■ **How to complete this task**
Below is a listing; restate from it, character for character, the lines beginning at the line holding "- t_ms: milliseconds" and ending at the line holding "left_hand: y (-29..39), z", both included.

■ **Available data**
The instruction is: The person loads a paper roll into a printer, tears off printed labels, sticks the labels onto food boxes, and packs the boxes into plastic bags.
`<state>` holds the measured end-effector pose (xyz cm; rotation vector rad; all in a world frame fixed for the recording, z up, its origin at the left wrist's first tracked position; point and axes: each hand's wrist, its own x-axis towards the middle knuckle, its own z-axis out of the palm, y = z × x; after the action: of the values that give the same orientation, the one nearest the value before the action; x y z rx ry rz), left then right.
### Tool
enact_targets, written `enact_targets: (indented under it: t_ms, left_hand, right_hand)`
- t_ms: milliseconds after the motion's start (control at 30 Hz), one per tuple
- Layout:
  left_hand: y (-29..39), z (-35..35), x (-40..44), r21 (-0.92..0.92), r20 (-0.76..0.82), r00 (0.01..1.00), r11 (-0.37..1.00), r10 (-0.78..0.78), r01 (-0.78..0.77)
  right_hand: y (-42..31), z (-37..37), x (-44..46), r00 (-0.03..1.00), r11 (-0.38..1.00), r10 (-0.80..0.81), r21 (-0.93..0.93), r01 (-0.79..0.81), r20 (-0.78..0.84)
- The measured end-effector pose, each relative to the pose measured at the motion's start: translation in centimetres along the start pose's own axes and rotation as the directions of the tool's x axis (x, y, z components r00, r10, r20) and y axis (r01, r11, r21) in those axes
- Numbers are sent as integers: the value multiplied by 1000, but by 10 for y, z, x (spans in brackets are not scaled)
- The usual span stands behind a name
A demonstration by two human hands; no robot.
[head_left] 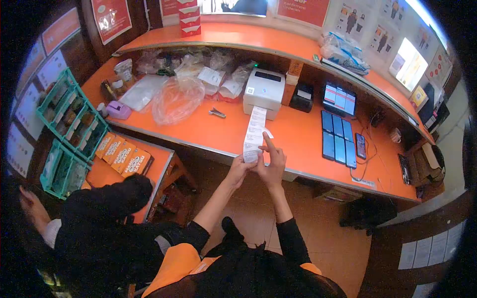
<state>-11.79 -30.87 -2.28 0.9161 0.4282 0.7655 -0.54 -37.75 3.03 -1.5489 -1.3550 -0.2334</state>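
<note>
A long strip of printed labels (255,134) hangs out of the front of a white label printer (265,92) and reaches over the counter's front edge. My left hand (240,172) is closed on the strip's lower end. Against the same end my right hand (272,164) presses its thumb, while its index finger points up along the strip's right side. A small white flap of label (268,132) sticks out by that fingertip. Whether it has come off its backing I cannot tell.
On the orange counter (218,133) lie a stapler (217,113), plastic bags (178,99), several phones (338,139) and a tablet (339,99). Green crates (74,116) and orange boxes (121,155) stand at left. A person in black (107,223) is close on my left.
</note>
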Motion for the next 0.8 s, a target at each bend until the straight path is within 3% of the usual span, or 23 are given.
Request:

■ **Your solution**
- t_ms: milliseconds after the motion's start (control at 30 Hz), one per tuple
- Layout:
  left_hand: y (-29..39), z (-35..35), x (-40..44), r21 (-0.92..0.92), r20 (-0.76..0.82), r00 (0.01..1.00), r11 (-0.37..1.00), r10 (-0.78..0.78), r01 (-0.78..0.77)

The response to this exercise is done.